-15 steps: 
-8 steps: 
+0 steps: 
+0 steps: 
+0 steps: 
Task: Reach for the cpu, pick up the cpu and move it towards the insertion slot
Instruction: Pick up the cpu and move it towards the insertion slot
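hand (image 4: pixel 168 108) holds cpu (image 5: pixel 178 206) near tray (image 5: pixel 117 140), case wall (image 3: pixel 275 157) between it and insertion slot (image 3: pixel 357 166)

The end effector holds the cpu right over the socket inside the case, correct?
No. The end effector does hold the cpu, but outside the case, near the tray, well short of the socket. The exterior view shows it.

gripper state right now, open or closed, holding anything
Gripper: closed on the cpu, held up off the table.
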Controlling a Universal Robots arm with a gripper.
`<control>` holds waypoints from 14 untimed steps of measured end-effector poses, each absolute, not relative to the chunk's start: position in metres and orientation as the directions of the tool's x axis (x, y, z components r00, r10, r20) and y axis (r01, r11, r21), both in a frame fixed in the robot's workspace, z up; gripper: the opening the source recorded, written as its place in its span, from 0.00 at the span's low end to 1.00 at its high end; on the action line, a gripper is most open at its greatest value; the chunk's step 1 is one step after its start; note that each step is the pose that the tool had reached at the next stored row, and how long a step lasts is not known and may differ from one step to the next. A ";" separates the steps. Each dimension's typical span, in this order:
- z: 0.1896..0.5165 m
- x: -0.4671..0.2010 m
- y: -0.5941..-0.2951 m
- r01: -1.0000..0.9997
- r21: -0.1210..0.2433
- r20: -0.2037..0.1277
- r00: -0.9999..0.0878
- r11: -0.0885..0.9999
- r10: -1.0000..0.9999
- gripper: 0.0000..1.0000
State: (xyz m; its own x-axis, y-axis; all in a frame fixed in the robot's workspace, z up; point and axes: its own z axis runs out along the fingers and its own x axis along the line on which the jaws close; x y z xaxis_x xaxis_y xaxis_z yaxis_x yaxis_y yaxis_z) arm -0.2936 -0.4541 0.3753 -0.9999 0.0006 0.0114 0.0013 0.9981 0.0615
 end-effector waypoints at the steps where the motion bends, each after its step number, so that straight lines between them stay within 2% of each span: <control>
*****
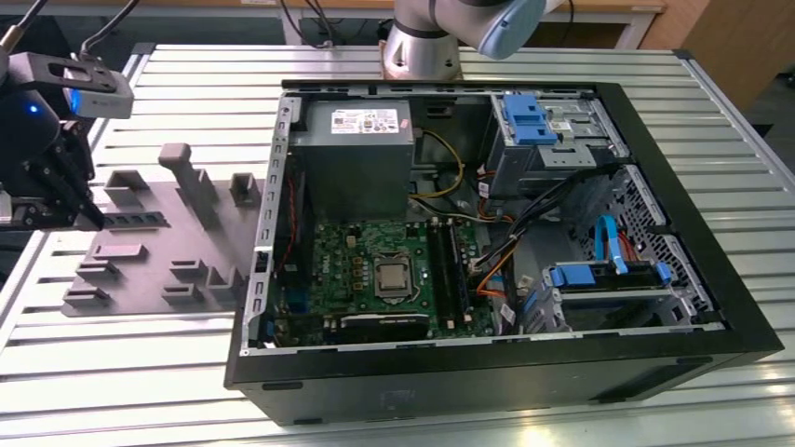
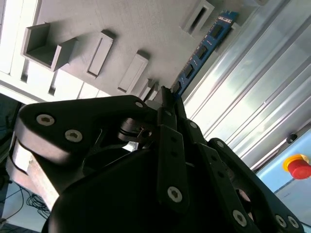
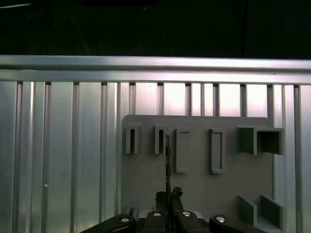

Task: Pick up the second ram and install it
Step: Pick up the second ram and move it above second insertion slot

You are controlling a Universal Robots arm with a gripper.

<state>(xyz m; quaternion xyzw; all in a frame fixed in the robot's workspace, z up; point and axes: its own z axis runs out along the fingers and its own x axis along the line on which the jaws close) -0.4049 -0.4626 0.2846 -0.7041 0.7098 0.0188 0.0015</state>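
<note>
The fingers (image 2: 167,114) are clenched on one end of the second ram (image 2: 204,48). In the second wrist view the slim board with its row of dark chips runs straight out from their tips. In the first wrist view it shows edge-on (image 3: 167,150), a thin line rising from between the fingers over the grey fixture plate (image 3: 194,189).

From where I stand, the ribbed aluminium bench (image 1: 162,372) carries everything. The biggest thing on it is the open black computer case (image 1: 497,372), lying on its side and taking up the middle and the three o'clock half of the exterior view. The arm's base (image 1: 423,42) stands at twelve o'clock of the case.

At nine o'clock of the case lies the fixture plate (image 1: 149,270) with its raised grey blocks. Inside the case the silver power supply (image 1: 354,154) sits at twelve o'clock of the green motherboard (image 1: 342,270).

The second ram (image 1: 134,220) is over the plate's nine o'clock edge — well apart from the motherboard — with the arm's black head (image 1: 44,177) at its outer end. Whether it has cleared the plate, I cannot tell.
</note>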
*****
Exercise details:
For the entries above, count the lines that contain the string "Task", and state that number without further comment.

Response for this exercise:
2